— Work order —
Across the data below, in how many lines does the word "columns" appear? Give only the number.

·····

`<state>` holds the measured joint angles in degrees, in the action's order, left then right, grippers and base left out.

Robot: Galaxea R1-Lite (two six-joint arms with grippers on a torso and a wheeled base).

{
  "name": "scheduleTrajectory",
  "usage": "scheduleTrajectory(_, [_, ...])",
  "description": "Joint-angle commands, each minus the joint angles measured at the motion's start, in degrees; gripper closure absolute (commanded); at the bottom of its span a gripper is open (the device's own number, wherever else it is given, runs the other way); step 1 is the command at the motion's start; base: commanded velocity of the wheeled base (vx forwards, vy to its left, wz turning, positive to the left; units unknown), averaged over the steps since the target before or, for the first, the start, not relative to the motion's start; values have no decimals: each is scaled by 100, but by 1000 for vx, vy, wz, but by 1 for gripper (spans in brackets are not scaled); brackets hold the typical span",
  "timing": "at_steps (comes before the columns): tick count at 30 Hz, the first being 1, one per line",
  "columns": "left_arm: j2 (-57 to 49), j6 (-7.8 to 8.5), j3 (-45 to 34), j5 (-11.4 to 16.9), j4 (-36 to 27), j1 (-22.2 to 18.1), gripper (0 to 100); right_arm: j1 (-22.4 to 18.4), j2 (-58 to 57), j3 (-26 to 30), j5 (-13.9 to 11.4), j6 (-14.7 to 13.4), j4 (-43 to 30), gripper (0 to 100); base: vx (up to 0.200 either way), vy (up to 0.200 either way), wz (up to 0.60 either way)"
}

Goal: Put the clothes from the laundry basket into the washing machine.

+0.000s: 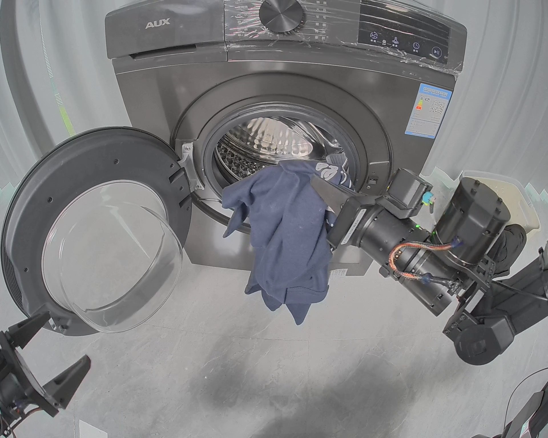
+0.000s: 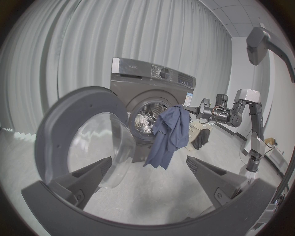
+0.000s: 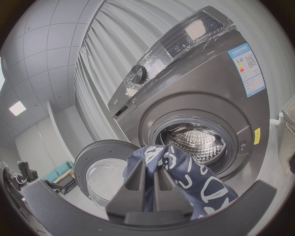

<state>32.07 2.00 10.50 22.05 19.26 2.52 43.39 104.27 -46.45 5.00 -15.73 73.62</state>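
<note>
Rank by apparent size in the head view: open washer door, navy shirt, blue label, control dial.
1. open washer door
2. navy shirt
3. blue label
4. control dial, clipped at the picture's edge, so its place below the label is unsure

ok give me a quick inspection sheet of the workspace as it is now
surface: grey tiled floor, bare in front of the machine
job's things: washing machine with its door swung fully open; navy garment held up in front of the drum opening, most of it hanging below the rim, not yet inside; laundry basket to the machine's right, dark clothes on it
clutter: nothing seen
grippers: right gripper shut on the navy garment; left gripper open, holding nothing, low near the door
cables: orange braided cable looped on the right arm's wrist
surroundings: pale curtain behind the machine
</note>
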Motion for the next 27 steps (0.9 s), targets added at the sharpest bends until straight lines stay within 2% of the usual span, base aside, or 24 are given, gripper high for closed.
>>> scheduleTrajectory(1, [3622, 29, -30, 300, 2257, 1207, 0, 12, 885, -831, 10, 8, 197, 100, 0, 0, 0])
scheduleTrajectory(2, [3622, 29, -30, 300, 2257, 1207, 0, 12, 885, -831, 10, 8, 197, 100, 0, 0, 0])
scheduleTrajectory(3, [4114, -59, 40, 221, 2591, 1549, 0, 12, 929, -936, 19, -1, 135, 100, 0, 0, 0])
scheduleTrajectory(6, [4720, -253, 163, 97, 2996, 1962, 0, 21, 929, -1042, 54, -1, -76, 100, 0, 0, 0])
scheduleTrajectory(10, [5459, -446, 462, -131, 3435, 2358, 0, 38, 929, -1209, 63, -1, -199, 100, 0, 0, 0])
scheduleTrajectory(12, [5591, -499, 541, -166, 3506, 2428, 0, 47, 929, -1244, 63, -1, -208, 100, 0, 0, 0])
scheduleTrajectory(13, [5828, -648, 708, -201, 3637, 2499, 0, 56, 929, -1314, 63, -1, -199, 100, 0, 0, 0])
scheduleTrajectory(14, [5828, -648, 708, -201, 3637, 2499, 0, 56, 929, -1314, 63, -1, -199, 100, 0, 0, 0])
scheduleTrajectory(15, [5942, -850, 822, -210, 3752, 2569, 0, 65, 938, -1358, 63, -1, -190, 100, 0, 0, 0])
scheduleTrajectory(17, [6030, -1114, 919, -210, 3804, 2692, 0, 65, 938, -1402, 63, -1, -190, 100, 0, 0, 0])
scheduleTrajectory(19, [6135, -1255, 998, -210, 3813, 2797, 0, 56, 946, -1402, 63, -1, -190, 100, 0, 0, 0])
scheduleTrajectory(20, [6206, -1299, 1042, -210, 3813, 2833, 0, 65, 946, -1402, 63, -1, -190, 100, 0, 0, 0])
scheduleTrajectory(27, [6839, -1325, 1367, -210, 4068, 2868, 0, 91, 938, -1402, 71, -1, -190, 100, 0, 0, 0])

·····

— The answer —
2